The petitioners insist that the appraisal upon which the plan was based was inordinately low, and that, for this reason alone, the plan should not have been approved. The appraisal was supported by substantial evidence, and the values shown by it were approved and adopted by the District Court and by the Circuit Court of Appeals. We accept the concurrent findings of the two courts that the value of the debtor's assets does not exceed $17,000,000.
As the debentures to be issued to the noteholders, plus the cash they are to get, total $11,200,000, the equity remaining in the property is not over $5,800,000. Standard's share of this equity will be seventy-three percent, or $4,234,000, and will give it complete control of the new company. The preferred stockholders will receive nineteen percent, or $1,020,000 -- a minority interest without representation on the board of directors. The question is whether, within the bounds of reason and fairness, such a plan can be justified. We think the history of Standard's dealings with Deep Rock requires a negative answer.
Without going into the minutiae of the transactions between the two companies, enough may be stated to expose the reasons for our decision. As has been stated, Standard came into complete control of Deep Rock in 1921. From the outset, Deep Rock was insufficiently capitalized, was top-heavy with debt, and was in parlous financial condition. Standard so managed its affairs as always to have a stranglehold upon it.

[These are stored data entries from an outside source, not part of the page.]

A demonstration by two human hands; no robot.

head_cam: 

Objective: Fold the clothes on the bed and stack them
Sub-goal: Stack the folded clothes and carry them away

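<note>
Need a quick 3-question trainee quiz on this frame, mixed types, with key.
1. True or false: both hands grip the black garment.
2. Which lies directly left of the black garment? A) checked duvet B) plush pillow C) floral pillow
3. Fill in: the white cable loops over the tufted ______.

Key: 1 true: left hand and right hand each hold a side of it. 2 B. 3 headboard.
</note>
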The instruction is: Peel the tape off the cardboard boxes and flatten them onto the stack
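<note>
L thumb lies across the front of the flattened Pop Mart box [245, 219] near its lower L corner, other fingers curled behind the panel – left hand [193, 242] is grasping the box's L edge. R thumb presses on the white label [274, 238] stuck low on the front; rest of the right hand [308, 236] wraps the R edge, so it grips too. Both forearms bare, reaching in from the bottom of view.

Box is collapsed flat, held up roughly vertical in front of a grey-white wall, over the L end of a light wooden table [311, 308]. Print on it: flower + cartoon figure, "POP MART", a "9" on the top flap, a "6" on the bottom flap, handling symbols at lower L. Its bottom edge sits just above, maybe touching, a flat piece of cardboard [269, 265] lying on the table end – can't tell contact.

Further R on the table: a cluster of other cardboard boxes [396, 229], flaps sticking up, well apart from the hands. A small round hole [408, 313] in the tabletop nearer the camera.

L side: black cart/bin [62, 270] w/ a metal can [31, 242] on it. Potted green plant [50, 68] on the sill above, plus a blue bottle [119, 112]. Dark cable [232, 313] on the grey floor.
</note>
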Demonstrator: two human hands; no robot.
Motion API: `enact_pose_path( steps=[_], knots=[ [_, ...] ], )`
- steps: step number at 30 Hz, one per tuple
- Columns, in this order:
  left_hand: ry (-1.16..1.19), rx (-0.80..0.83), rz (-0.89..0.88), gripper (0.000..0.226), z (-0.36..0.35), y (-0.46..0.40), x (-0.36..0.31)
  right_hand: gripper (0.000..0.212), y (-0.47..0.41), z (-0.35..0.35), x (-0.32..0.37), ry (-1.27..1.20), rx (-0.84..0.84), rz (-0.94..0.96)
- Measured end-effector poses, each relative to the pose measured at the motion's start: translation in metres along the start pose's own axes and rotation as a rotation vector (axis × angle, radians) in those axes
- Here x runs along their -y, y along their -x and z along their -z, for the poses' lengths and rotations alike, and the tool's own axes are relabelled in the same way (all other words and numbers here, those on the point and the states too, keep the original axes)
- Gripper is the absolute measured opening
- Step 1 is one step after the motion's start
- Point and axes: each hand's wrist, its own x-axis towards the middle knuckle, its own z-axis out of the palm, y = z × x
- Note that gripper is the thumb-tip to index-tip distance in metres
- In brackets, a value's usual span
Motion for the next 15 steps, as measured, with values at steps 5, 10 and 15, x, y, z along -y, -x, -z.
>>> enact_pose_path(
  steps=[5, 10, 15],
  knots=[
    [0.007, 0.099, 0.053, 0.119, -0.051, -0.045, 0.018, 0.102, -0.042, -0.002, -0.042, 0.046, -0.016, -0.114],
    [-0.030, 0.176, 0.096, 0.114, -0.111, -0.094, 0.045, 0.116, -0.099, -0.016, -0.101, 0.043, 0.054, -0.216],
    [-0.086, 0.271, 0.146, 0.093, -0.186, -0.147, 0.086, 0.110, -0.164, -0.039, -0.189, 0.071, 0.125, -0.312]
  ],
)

At organization, Deep Rock had cash working capital of only about $6,600,000, and a mortgage indebtedness of $12,000,000, the interest and sinking fund requirements of which were nearly $2,000,000 a year. Its assets at that time were appraised at about $16,000,000. Shortly thereafter, it created a further note issue of $2,000,000. Upon the acquirement of Shaffer's interest in 1921, Standard caused Deep Rock to issue short-term notes of a par of $3,500,000. Deep Rock also, between 1921 and 1924, borrowed substantial sums on promissory notes, some of which were discounted or subsequently taken up by Standard. So inadequate was Deep Rock's capitalization that, in the period from organization to 1926, the balance due on open account to Standard grew to more than $14,800,000. Standard determined to place some of this indebtedness of Deep Rock with the public. In order to do so, it had to
improve Deep Rock's balance sheet. This it did by purchasing 80,000 shares of preferred stock, for which it credited Deep Rock $7,223,333.33. It then bought $7,500,000 face value two-year six percent notes for $7,273,750, which were sold to the public through a syndicate organized by Byllesby. Deep Rock's requirements of additional capital persisted, and, by the spring of 1928, the open account and a note which Deep Rock had given Standard for advances totaled over $11,000,000. As the two-year notes held by the public were maturing, Standard found it necessary to make a new offering. There still remained nearly $2,000,000 of first mortgage bonds outstanding which had to be retired to make an unsecured note issue salable. Standard therefore determined that Deep Rock's balance sheet must again be put in such shape that notes could be sold. It accordingly purchased common stock from Deep Rock to the amount of the then open balance, and commuted 90,000 shares of the preferred stock, which it held, into common. It caused Deep Rock to issue $10,000,000 of six percent notes which were sold by a syndicate organized by Byllesby and applied the proceeds to the redemption of the two-year notes and the outstanding mortgage bonds. This financing, however, merely changed the character of Deep Rock's funded indebtedness, and gave it no new working capital. This $10,000,000 note issue is the one now outstanding. As before, Deep Rock's resources were wholly insufficient for its business, and the open account began again to build up, so that, between February, 1928, and February, 1933, the date of receivership, the account had grown to $9,342,642.37.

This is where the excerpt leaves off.